Exercise prompt: Answer with the number of lines in the listing below that contain the word "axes", and nothing else.
[[ Dataset section, beginning ]]
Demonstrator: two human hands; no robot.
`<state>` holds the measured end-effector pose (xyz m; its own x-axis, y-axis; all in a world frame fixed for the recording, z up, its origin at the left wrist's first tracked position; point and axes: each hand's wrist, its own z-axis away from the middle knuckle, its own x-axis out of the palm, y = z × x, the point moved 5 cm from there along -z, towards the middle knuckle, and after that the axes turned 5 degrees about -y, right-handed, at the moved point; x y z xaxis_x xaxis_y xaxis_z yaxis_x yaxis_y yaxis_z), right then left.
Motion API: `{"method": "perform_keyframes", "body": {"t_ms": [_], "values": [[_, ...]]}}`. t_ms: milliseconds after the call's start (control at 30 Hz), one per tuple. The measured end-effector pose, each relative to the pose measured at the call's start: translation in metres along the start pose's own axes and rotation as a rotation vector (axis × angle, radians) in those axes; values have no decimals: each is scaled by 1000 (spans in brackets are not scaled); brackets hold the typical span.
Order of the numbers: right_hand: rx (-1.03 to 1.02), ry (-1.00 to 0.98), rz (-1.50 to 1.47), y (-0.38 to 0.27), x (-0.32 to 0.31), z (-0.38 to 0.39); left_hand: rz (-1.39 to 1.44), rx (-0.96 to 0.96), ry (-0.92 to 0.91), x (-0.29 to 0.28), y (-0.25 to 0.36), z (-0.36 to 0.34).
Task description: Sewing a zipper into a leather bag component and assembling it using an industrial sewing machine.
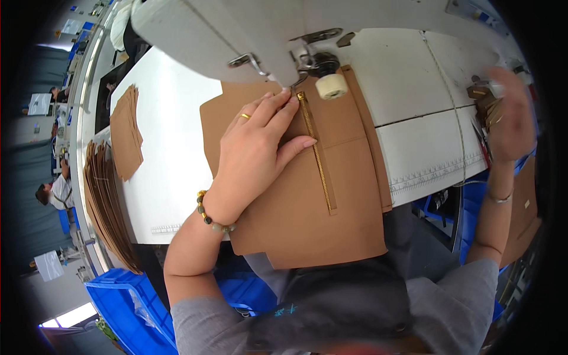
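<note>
A brown leather-like panel (284,225) with a brass-toothed zipper (319,157) set into it lies on the white sewing table, its lower part hanging over the near edge. My left hand (251,142) rests flat on the panel just left of the zipper. Its fingers are stretched towards the needle area, and its thumb reaches onto the zipper. Above the fingertips is the white sewing machine head (236,35), with a cream roller (332,86) beside the needle area. My right hand (512,118) is raised at the far right, off the panel, its fingers smeared by motion.
Brown cut pieces (126,133) lie at the table's left, beside a thick stack of brown panels (103,207). Blue bins (130,302) stand below the table. A cord (452,100) crosses the tabletop on the right. Another person (57,192) sits in the left background.
</note>
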<state>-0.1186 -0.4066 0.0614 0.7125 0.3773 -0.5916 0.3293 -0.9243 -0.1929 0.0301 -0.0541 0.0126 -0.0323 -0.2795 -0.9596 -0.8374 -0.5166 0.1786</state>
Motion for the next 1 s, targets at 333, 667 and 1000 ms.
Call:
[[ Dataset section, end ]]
Answer box: 2